## Problem to work on
Work through the entries that follow and state how many lines contain the word "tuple". Only the number is wanted.

Collected data entries
Start of Block

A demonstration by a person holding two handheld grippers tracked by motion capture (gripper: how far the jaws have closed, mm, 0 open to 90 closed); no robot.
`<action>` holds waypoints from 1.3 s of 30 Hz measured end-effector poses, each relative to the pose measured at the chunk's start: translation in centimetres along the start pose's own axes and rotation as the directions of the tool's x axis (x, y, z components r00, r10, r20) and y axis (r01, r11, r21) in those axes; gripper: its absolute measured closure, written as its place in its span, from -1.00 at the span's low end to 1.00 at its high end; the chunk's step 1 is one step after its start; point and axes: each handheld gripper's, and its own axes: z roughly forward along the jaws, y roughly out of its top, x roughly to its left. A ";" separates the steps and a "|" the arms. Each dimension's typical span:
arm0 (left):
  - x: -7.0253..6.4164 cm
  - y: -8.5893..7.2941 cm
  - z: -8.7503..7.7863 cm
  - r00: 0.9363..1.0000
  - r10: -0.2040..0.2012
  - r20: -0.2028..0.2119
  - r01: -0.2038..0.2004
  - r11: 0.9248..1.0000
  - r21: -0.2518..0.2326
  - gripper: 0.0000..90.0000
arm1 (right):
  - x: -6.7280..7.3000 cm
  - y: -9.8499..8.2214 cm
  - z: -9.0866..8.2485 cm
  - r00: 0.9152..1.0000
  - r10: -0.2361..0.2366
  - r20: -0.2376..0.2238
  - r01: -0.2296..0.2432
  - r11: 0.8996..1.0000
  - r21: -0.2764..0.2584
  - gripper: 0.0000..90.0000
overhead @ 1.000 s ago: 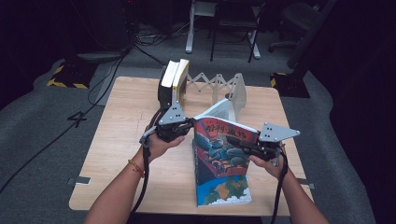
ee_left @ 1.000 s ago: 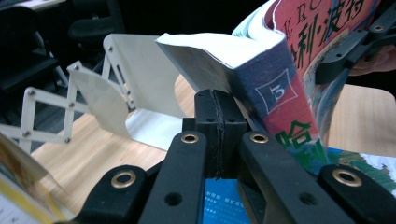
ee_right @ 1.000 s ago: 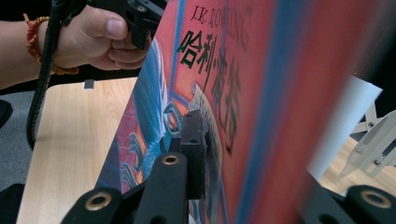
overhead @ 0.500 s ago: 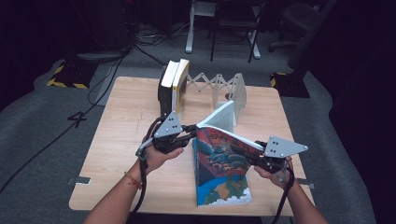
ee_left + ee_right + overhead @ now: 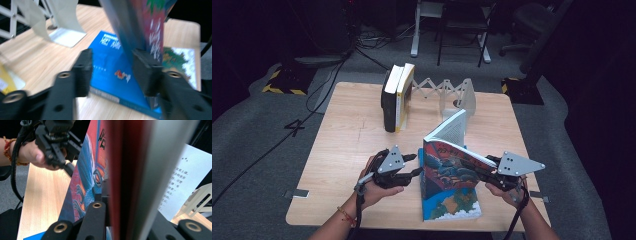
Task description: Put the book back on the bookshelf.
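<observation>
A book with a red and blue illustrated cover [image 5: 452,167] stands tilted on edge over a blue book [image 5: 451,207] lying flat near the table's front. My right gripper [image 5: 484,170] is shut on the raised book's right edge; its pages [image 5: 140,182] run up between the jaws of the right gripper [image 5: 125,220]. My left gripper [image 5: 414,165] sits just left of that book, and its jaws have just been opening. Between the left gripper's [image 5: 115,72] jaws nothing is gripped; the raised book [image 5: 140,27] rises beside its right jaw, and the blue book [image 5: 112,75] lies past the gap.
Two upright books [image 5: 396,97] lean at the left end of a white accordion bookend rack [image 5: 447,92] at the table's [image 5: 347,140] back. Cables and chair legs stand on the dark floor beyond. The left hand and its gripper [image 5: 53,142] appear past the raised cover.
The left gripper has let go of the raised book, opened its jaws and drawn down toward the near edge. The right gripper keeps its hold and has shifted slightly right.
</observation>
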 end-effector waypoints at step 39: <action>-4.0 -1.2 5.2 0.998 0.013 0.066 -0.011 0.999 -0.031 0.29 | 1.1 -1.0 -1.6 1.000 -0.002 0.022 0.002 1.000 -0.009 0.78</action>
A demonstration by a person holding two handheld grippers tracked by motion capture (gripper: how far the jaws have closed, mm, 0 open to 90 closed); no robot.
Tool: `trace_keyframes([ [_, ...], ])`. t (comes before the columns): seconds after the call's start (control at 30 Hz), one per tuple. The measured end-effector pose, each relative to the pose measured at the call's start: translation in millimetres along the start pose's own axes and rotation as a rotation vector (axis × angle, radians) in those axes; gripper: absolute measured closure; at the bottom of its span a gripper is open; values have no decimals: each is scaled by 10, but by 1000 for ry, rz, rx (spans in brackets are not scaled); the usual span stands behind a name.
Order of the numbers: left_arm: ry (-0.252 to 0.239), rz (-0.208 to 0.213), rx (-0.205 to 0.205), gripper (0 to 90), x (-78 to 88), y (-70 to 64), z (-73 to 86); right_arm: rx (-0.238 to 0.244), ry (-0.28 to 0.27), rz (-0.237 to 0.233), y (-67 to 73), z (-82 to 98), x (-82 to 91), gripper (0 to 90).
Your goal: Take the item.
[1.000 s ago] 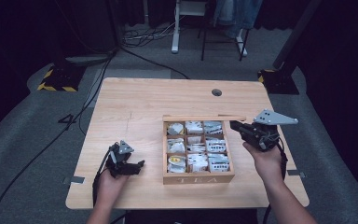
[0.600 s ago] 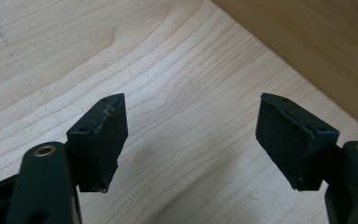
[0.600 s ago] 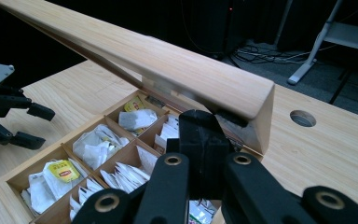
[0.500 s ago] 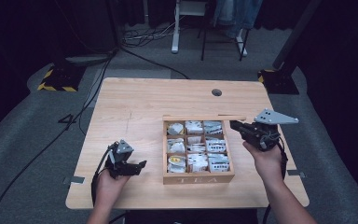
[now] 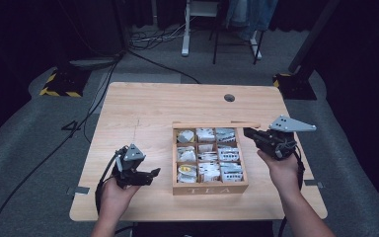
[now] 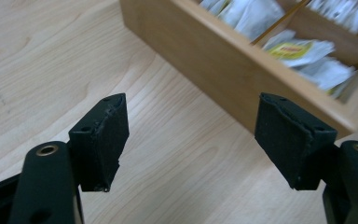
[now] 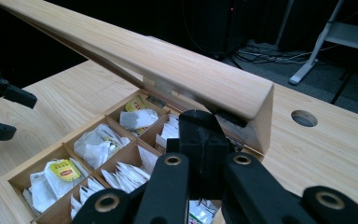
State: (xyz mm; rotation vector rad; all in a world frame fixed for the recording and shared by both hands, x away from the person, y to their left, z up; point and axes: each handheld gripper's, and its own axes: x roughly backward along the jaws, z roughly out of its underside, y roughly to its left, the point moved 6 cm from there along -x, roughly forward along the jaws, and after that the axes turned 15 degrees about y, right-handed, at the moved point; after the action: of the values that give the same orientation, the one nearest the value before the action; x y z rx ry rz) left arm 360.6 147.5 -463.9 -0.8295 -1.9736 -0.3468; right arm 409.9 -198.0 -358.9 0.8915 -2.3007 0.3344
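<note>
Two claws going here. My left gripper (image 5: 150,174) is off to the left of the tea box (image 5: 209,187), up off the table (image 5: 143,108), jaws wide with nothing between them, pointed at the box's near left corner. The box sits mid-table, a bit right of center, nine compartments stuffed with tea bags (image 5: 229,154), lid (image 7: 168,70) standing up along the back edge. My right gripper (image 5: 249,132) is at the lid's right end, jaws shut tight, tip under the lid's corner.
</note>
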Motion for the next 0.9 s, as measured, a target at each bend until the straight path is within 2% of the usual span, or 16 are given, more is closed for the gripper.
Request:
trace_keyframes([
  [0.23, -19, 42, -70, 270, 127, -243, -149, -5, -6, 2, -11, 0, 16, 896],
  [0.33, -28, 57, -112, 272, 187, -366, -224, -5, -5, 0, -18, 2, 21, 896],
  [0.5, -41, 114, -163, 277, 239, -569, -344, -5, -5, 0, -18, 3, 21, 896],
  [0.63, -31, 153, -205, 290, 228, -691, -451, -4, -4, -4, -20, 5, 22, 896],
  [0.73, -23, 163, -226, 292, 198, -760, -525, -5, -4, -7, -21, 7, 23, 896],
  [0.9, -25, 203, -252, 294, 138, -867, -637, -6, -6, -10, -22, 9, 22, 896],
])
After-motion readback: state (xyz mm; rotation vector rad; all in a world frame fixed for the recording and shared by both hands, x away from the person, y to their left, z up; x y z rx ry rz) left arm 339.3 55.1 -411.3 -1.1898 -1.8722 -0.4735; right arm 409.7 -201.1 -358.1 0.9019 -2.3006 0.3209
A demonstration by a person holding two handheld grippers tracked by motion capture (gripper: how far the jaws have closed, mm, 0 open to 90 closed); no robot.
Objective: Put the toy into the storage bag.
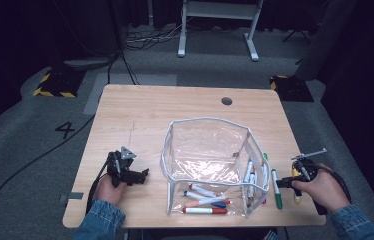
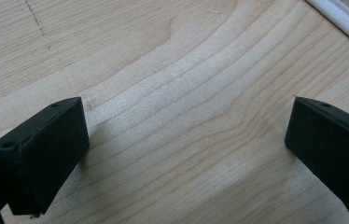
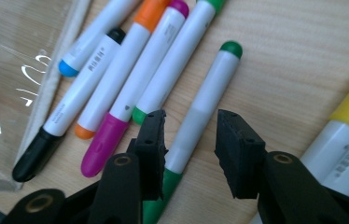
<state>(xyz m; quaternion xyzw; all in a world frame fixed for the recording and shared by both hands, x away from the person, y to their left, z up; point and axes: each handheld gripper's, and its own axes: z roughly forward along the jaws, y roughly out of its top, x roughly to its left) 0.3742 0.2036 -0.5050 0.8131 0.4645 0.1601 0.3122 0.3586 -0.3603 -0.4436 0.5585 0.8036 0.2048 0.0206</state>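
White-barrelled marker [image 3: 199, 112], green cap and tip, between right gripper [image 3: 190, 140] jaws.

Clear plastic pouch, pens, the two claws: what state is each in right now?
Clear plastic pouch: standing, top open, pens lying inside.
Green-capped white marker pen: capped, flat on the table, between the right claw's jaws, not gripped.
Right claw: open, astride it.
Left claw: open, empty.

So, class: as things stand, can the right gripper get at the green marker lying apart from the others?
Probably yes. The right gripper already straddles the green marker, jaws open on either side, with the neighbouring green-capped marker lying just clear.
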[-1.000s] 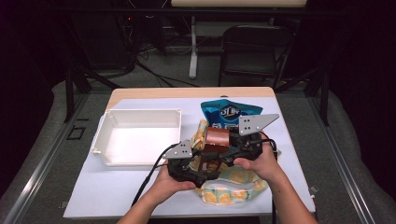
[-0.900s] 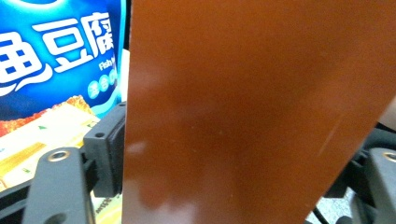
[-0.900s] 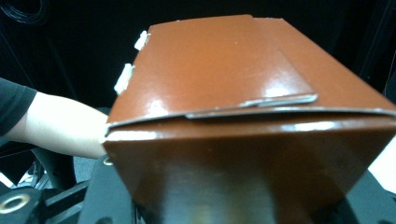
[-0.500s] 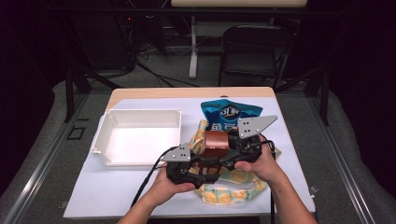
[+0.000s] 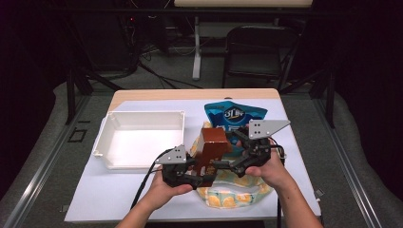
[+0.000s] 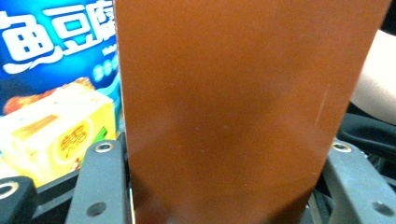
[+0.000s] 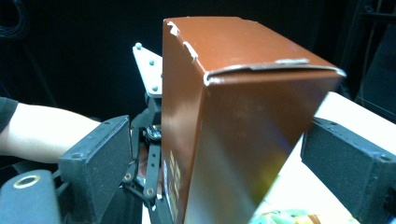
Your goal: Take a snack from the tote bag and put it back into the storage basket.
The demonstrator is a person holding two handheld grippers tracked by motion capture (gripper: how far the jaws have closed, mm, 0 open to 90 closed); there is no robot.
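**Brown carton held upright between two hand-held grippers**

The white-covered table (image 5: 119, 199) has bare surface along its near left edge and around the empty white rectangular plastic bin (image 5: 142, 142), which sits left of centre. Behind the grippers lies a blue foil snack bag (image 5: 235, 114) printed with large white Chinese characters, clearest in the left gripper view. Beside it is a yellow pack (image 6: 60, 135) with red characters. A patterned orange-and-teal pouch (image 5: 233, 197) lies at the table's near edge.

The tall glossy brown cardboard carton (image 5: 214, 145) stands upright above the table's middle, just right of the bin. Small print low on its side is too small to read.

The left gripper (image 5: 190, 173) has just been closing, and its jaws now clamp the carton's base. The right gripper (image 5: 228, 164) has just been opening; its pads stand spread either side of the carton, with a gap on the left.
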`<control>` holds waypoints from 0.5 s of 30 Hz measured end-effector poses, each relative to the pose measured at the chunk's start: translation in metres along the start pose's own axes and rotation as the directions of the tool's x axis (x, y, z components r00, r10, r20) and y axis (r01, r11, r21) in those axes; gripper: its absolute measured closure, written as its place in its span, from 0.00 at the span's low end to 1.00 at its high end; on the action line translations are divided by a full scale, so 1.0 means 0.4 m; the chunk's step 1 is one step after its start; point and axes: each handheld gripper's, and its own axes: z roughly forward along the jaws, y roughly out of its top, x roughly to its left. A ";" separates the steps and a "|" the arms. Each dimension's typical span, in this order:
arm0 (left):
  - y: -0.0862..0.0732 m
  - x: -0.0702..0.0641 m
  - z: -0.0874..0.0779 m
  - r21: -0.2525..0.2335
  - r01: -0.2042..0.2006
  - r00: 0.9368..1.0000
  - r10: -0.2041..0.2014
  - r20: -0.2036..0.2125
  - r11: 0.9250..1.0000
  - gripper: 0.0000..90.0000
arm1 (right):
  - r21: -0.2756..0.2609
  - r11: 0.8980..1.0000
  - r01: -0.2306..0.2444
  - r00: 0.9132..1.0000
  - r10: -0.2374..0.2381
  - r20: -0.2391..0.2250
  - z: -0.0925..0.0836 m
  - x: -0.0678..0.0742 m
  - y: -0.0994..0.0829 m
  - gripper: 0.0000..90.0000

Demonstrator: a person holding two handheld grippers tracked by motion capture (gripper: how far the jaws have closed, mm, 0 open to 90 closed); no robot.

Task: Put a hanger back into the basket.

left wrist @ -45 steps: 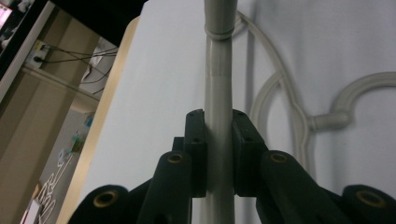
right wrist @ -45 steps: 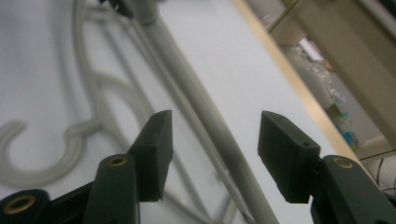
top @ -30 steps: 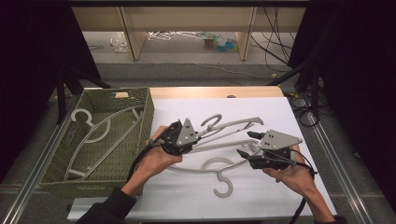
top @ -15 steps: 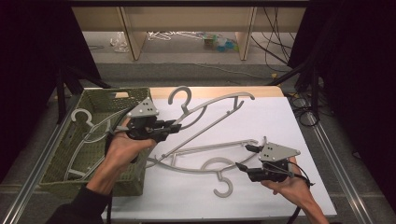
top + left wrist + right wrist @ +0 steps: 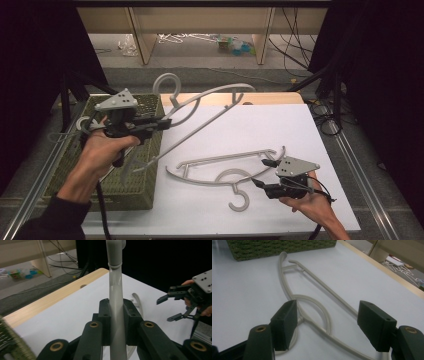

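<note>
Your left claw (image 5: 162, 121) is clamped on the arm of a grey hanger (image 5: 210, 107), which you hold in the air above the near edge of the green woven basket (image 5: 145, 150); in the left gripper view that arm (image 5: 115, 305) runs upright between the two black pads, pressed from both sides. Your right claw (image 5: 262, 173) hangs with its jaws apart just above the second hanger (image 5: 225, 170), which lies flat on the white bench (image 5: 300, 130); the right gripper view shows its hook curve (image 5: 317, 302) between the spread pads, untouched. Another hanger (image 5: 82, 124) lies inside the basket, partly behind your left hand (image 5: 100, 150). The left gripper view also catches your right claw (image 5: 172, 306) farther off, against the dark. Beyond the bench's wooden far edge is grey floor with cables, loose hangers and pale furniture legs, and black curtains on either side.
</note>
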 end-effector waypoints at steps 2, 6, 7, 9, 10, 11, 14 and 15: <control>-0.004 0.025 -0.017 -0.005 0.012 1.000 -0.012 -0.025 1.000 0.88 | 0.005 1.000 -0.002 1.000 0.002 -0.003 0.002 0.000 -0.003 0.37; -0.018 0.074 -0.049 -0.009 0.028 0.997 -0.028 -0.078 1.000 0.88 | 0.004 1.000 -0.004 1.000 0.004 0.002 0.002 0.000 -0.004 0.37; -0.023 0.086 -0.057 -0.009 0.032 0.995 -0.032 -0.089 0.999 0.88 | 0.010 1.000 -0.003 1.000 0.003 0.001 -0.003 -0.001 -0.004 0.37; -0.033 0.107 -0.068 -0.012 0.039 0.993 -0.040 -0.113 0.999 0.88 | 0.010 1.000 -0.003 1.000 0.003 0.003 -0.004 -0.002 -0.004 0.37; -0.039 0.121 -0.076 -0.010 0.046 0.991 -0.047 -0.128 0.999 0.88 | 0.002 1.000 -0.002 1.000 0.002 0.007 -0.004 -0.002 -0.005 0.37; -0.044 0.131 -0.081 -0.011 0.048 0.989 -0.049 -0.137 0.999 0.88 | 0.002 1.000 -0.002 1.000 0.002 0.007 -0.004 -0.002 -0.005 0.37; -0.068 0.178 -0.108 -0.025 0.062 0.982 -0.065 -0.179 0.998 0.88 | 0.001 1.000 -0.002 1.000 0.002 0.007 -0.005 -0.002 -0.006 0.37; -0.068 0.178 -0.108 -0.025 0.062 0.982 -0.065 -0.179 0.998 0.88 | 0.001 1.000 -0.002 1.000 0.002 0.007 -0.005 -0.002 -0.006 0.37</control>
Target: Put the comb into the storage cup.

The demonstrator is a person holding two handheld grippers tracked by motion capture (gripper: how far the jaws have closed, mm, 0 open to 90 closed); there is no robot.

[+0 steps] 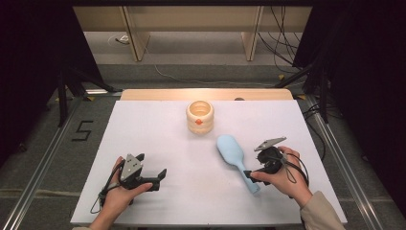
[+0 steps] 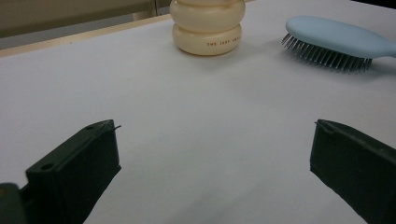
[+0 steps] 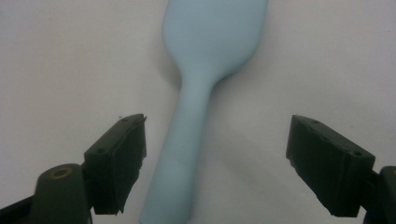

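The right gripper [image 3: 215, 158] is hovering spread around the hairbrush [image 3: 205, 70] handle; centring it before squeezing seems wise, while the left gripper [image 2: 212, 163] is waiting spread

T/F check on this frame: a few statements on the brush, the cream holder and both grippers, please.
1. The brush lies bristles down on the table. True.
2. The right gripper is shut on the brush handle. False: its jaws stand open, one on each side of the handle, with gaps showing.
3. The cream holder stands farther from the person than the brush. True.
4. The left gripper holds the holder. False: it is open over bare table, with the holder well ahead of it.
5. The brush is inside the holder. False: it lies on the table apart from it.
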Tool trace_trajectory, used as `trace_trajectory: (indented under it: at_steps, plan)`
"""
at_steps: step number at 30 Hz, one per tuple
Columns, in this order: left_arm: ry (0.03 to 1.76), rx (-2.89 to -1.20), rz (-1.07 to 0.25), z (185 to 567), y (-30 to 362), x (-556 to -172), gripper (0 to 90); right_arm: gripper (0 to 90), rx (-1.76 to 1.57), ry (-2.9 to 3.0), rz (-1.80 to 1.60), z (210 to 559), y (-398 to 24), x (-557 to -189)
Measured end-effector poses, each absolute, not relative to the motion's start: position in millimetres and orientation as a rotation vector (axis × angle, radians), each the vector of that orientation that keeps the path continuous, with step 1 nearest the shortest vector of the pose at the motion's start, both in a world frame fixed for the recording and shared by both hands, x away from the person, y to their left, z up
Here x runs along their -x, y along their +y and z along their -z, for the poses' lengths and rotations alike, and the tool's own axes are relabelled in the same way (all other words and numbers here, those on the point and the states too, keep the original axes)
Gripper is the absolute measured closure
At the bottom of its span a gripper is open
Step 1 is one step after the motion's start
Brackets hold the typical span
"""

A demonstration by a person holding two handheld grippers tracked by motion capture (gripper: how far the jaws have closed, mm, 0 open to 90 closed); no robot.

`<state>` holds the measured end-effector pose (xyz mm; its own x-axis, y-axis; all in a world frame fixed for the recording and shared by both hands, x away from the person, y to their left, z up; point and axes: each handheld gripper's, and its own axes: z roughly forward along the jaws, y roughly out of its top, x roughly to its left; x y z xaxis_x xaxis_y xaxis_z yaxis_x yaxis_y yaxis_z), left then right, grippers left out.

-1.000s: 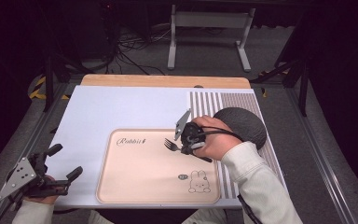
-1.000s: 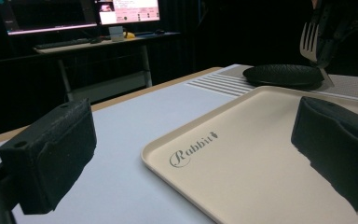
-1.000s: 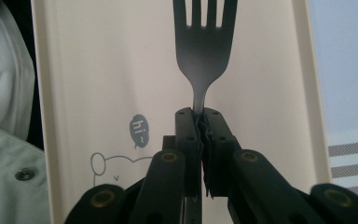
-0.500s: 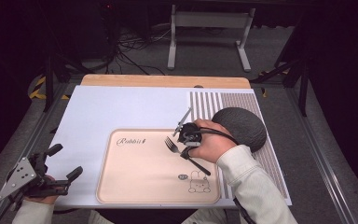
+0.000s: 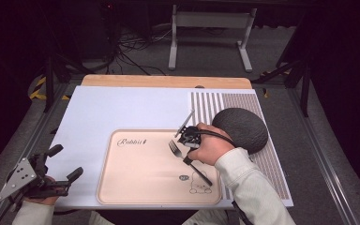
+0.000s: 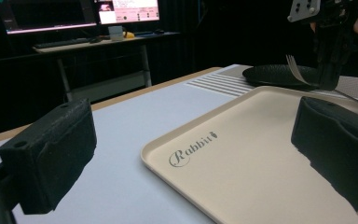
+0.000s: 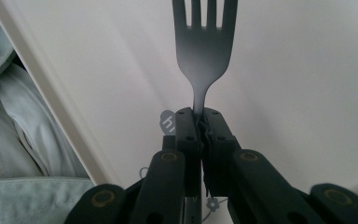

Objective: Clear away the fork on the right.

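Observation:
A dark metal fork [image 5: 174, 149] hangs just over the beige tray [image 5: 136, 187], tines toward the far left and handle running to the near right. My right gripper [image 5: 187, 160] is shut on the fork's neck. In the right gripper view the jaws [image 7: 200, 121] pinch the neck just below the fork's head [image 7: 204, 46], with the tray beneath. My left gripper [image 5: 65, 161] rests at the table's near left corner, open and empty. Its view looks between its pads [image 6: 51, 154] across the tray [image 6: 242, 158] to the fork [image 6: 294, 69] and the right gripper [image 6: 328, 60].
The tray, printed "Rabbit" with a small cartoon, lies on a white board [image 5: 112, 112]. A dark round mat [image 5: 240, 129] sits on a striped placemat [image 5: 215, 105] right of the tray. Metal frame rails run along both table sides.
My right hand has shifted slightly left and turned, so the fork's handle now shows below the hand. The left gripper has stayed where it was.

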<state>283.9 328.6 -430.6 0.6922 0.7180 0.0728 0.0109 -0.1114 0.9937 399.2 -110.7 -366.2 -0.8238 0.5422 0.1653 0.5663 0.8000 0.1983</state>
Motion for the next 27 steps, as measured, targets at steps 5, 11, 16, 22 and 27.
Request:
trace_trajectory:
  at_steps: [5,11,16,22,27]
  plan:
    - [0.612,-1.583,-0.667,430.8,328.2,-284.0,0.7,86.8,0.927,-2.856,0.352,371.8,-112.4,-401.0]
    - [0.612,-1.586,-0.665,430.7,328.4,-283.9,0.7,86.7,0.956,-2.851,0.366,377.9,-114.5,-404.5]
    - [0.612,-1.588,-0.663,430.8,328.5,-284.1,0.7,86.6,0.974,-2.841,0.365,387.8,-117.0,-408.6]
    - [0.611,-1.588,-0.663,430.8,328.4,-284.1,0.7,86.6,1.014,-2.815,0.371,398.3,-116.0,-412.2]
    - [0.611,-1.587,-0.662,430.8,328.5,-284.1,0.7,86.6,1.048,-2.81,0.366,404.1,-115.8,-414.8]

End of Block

## Response to this exercise
2